Billionaire hedge fund manager Bill Ackman lamented the epidemic of obesity in the US after viewing a video from 1930 showing predominantly thin people in New York City.
Ackman, founder and CEO of Pershing Square Capital Management, reacted to a clip posted by an X account showing New Yorkers at a newsstand in Manhattan nearly a century ago.
“Take a look at New Yorkers in 1930 after a decade of economic exuberance,” Ackman wrote on his X social media account on Sunday.
“There were no gyms, SoulCycles, yoga classes, or running shoes.”
Ackman noted that people in those days didn’t have access to Ozempic.
“Yet, look at how lean everyone is,” he wrote. “There is no obesity.”
Ackman blamed “the food and soft drink industrial complex” as well as “our government’s oversight of our citizens’ health.”
He said that “sugar and high fructose corn syrup consumption” was “likely” the culprit.
Ackman’s post on X generated thousands of comments, some of which were from people who noted that while people today are generally more obese, they also have a higher likelihood of living longer.
According to federal government statistics, life expectancy at birth in 1930 was 58 years for men and 62 for women.
Last year, life expectancy in the US was 79 years.
Roughly one-third of adults in the US were obese as of 2021, according to the Centers for Disease Control.
That’s up from a about quarter of US adults in 2011. Some experts project that half of all US adults will be obese by 2030.
By comparison, just 13% of the population in the US was considered obese in the early 1960s.
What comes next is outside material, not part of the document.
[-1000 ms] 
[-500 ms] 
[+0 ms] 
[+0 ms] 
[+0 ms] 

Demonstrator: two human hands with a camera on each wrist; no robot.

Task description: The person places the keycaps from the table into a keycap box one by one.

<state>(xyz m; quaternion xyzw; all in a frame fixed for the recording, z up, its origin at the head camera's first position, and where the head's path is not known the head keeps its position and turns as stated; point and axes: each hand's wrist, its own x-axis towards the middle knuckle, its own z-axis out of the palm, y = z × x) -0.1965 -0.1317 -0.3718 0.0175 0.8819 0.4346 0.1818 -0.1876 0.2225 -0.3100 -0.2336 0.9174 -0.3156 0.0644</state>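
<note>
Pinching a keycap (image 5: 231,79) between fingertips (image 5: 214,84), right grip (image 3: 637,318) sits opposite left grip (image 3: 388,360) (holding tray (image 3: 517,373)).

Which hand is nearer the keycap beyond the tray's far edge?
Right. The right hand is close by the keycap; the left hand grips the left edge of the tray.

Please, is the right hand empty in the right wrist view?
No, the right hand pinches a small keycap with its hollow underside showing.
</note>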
The burgeoning rates of obesity have fueled demand for anti-diabetes drugs that have been used to shed pounds such as Ozempic, Wegovy and Mounjaro.
The global market for anti-obesity medications reached $6 billion last year and could grow to $100 billion by 2030, according to forecasts by Goldman Sachs.
Others responded to Ackman by noting that there were other differences in our lifestyle compared to 100 years ago.
“There were also no (or far less) sedentary lifestyles,” commented pollster Frank Luntz.
Sahil Bloom, an entrepreneur, noted that junk food costs less than healthy food.
“It was expensive to become overweight,” Bloom wrote. “Now it’s cheap to become overweight.”